Critics also challenge the notion that frequent elections impede governance, dismissing claims that “too much democracy is bad for India.” They underscore that democratic processes involve seeking the people’s mandate, which shouldn’t be viewed as anti-democratic but as a fundamental aspect of governance.
Moreover, they advocate for bringing political parties under the Right to Information Act (RTI) and exploring proportional representation systems to ensure fairer representation based on the votes received.
Ultimately, critics urge a shift in focus from simultaneous elections to addressing critical issues like electoral reforms, anti-defection laws, transparency in political funding, spending regulations for political parties, and structural changes in the electoral system itself.
Suggestion and Conclusion on “One Nation One Election”
What if, despite opposition to the concept of simultaneous elections, we explore a middle ground? It’s evident that the current system of frequent elections is undesirable. So, let’s consider a compromise.
Even if simultaneous elections aren’t favoured, can we at least merge the Lok Sabha election to occur once every five years with state legislative assembly elections? This would mean having a national election and all state legislature assembly elections simultaneously.

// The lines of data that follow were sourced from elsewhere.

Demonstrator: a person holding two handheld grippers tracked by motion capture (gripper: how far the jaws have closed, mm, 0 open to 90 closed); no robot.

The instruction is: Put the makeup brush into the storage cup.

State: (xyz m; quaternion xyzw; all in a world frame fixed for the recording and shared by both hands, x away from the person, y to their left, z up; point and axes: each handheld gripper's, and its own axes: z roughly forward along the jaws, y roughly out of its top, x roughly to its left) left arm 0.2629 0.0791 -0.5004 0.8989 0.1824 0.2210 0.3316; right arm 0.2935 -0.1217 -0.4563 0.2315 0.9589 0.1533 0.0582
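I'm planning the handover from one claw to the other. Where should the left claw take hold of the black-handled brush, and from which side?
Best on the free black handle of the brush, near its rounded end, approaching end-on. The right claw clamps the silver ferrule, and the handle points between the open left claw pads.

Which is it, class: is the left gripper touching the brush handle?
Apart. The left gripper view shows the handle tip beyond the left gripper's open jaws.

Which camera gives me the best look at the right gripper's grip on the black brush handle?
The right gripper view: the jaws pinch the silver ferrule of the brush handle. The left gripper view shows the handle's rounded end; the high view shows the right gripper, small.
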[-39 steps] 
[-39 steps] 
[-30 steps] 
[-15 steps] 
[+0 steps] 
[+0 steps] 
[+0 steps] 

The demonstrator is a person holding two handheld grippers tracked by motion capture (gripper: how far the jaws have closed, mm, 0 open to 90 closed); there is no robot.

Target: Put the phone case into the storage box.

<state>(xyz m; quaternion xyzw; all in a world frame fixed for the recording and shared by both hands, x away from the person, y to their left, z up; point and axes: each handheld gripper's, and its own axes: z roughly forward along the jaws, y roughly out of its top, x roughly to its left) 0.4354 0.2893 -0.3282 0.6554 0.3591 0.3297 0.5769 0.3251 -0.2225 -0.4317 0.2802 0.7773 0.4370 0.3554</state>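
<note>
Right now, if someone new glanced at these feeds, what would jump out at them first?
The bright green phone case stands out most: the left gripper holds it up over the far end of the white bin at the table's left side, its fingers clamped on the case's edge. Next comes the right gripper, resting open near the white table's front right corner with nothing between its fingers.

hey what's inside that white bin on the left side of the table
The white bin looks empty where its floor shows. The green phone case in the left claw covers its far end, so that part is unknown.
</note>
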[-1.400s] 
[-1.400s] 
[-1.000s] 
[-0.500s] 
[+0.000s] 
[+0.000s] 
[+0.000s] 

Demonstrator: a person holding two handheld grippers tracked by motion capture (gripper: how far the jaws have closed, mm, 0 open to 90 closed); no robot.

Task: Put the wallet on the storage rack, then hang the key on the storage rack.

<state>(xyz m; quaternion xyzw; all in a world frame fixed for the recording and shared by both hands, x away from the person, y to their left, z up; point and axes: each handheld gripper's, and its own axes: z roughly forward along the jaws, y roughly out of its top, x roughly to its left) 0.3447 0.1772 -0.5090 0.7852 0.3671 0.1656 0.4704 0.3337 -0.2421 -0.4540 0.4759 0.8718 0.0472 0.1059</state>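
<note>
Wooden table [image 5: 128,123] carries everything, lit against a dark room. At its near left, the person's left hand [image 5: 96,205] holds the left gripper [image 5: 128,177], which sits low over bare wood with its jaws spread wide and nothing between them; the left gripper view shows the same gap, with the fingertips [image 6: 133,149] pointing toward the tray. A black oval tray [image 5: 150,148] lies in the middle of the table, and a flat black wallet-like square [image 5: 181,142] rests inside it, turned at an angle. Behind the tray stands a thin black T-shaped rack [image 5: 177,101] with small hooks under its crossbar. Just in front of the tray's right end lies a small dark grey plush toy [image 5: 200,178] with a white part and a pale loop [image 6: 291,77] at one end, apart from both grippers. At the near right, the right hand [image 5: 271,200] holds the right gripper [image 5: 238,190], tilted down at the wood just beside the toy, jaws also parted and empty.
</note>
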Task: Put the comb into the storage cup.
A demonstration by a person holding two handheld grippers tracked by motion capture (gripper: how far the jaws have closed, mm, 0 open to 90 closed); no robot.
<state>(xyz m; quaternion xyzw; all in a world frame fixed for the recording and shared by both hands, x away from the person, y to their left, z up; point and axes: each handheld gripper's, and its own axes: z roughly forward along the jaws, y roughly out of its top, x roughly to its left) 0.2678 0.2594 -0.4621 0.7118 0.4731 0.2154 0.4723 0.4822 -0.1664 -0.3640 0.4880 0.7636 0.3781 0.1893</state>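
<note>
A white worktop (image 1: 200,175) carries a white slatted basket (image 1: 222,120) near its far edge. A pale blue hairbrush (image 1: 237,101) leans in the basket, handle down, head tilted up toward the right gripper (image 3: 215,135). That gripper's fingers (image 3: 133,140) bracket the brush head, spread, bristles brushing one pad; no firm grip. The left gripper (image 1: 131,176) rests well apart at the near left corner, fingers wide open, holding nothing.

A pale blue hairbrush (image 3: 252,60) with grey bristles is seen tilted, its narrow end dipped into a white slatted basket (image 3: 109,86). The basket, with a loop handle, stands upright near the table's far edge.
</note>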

Moreover, if this doesn’t suffice, there’s another compromise to consider. For instance, if the next Lok Sabha election is scheduled for 2024, we could conduct the general election in 2024, followed by state elections in 2026 for half of the state legislative assemblies, and subsequently in 2028 for the remaining half. This strategy aims to avoid the undesired scenario of staggered elections across various states throughout the same year.
Furthermore, to address the issues stemming from multiple elections within a year, another compromise could be to consolidate elections within one calendar year. By clubbing together elections falling within a single calendar year, we could allocate a specific period for elections, mitigating the adverse effects of frequent electoral cycles.
This proposal aligns with the concept of simultaneous elections and presents an alternative compromise to alleviate the challenges posed by frequent elections.